[Input for this task — start]

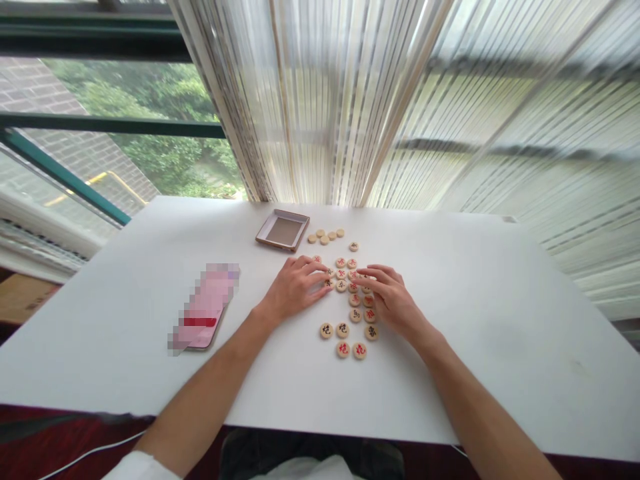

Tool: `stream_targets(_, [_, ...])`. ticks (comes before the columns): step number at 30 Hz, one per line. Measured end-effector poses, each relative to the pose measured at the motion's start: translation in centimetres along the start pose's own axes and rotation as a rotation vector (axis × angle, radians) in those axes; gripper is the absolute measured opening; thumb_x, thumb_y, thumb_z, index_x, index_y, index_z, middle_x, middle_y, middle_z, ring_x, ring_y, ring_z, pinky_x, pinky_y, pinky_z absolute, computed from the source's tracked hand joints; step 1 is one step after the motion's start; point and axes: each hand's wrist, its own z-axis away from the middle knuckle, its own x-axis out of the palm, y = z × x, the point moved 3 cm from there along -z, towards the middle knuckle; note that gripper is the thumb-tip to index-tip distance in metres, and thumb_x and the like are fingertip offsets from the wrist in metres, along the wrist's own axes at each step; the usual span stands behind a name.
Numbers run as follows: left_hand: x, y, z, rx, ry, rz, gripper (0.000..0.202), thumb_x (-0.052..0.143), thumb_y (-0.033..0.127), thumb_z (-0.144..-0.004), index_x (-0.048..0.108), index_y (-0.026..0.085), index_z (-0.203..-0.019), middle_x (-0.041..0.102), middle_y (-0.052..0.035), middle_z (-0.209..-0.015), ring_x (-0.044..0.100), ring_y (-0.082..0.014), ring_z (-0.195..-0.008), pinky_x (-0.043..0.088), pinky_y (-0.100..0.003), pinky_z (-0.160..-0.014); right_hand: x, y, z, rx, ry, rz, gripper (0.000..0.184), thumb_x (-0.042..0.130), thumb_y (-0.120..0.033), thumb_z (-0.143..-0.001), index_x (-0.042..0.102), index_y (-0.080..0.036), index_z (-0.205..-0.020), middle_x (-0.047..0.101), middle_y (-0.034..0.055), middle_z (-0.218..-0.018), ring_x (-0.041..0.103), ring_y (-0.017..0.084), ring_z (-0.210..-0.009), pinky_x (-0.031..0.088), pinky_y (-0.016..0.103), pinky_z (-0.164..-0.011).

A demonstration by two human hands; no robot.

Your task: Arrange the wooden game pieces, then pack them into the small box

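Observation:
Round wooden Chinese chess pieces (341,285) lie flat in rough rows between my two hands, marked with red or black characters. My left hand (296,285) reaches in from the left, its fingers apart and their tips against black-marked pieces at the group's left edge. From the other side my right hand (393,297) touches the right edge of the group, fingers stretched out and partly covering some pieces. Closer to me lie two black cannon pieces (335,330), a black elephant piece (371,332) and two red cannon pieces (351,350).
Behind my left hand stands an open shallow box (277,248). Several blank-looking pieces (325,240) and one black-marked piece (354,247) lie beside it. A blurred-out pink phone (210,303) rests left on the white table (500,320). Striped curtains (320,133) hang at the far edge.

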Motion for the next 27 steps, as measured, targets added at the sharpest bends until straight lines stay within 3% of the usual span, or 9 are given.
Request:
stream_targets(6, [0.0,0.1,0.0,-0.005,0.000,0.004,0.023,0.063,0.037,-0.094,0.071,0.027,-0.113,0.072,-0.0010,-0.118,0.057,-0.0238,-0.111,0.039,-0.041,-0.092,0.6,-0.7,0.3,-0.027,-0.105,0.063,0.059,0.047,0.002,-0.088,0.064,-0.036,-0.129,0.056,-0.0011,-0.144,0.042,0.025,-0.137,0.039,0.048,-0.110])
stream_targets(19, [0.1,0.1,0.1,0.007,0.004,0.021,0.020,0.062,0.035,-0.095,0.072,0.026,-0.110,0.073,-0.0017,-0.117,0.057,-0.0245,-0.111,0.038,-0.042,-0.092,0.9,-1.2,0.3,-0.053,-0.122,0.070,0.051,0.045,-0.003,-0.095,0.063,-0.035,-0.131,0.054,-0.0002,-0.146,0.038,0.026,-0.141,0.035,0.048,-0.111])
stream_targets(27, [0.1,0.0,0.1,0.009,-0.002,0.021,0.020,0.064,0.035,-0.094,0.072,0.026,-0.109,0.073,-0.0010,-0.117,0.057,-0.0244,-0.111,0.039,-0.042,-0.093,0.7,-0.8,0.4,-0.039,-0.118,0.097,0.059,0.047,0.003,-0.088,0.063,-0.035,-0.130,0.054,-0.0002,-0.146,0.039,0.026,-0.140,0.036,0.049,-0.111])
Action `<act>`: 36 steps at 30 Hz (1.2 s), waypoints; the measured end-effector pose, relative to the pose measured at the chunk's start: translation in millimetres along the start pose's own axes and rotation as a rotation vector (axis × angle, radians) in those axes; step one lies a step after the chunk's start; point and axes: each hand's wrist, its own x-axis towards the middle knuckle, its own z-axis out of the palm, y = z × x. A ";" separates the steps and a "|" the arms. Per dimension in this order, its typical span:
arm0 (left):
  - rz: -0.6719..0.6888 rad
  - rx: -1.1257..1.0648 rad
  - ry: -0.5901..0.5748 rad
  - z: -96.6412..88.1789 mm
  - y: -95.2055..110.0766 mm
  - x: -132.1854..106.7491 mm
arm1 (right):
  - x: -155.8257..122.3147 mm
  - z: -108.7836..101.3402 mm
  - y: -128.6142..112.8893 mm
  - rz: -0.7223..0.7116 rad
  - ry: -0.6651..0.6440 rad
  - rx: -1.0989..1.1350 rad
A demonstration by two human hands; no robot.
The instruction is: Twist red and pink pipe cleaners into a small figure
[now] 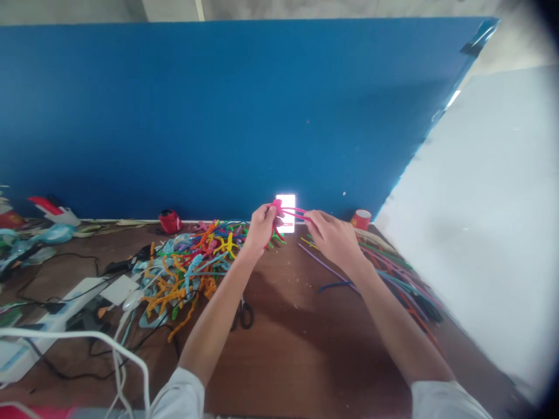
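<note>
My left hand is closed on a bunched, twisted part of some pink pipe cleaners, held up over the far side of the table. Two pink strands run across from it to my right hand, whose fingers pinch their other ends. Behind the strands a phone with a bright white screen leans upright against the blue panel. Beside my left forearm lies a heap of bent, twisted pipe cleaners in many colours. Straight pipe cleaners lie under and beyond my right forearm.
Black-handled scissors lie partly hidden by my left forearm. At the left are a white power strip and tangled cables. A red paper cup and a small red object stand by the blue panel. A white wall borders the right.
</note>
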 end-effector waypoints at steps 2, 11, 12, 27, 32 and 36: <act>0.003 0.010 -0.006 -0.5 0.7 0.2 | -0.1 1.2 -0.2 0.003 0.007 0.005; 0.084 0.303 -0.005 -3.9 -3.5 1.2 | 0.2 -2.0 1.5 0.030 0.006 0.235; 0.102 0.355 0.007 -3.9 -4.8 1.2 | 0.4 -3.2 1.2 0.030 -0.001 0.269; -0.078 0.210 -0.055 -2.0 -4.7 -3.0 | -2.6 -10.3 -7.4 -0.168 -0.133 0.257; -0.187 -0.110 -0.105 -1.2 5.3 -1.9 | -1.7 -15.3 -7.7 -0.174 -0.150 0.252; -0.130 -0.050 -0.055 -2.8 4.7 -1.1 | -1.6 -14.9 -7.8 -0.215 -0.166 0.230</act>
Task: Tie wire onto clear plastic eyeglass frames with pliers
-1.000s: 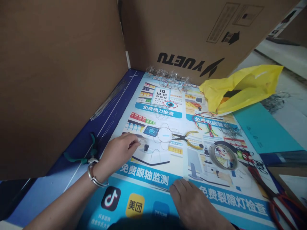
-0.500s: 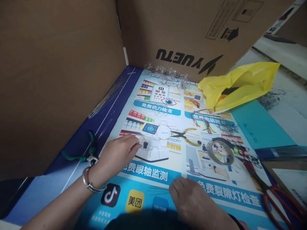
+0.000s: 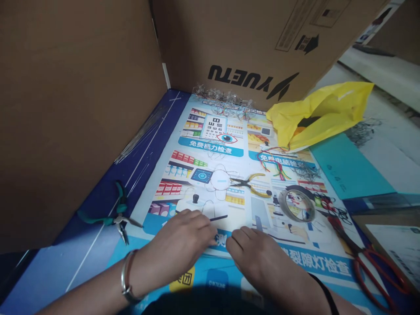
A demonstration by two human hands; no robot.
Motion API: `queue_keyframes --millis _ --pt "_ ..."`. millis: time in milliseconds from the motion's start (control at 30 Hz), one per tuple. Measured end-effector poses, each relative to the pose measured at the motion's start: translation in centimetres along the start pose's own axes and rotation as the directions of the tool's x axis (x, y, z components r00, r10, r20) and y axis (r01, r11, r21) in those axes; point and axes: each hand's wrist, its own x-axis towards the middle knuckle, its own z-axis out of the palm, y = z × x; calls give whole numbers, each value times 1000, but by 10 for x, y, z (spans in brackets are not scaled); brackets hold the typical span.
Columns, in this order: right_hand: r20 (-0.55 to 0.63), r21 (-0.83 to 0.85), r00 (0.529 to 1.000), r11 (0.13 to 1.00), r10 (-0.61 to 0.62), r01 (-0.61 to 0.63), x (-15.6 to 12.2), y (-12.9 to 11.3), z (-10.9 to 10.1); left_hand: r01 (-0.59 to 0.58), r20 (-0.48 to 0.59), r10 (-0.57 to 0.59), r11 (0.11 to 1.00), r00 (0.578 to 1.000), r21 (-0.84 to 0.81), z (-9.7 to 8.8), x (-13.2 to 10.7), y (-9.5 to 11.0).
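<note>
Thin wire strands [image 3: 215, 256] show faintly on the poster [image 3: 241, 210], in the narrow gap between our two hands. Our right hand [image 3: 259, 258] rests on the print at the strands' end, its fingers curled in nearly closed; we cannot tell whether they grip the wire. Our left hand [image 3: 183, 240] is just beside it, back upward, fingers bent toward the same spot, and their tips are too hidden for us to tell how far they are parted or what they hold. We wear a silver bracelet [image 3: 125, 280] on the left wrist and a black band [image 3: 325, 292] on the right.

Beyond our hands, a looped wire shape [image 3: 219, 167] lies flat, with the nose of the yellow-handled pliers [image 3: 244, 182] at its edge. To the right we have the tape roll [image 3: 283, 207], then the red-handled scissors [image 3: 359, 251]. The coloured threads [image 3: 280, 169] lie farther back, near the yellow bag [image 3: 321, 117], which overlaps a teal sheet [image 3: 351, 173].

To our left, the green-handled pliers [image 3: 118, 220] lie with jaws spread on the blue worktop [image 3: 95, 245]; farther up is a bundle of straight wires [image 3: 139, 135]. A wire tangle [image 3: 223, 94] sits along the foot of the back cardboard panel [image 3: 243, 39], and another cardboard panel [image 3: 78, 122] stands at our left.
</note>
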Motion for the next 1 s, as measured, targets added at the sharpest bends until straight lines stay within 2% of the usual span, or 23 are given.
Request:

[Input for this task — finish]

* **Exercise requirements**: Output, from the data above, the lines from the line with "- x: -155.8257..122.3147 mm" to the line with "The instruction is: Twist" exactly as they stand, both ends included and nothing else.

* **Reply**:
  - x: -155.8257..122.3147 mm
  - z: -108.7836..101.3402 mm
  - y: -128.6142..112.8893 mm
  - rz: -0.7223..0.7116 rad
  - ry: -0.6651..0.6440 rad
  - rx: -1.0989..1.1350 rad
A demonstration by two human hands; no robot.
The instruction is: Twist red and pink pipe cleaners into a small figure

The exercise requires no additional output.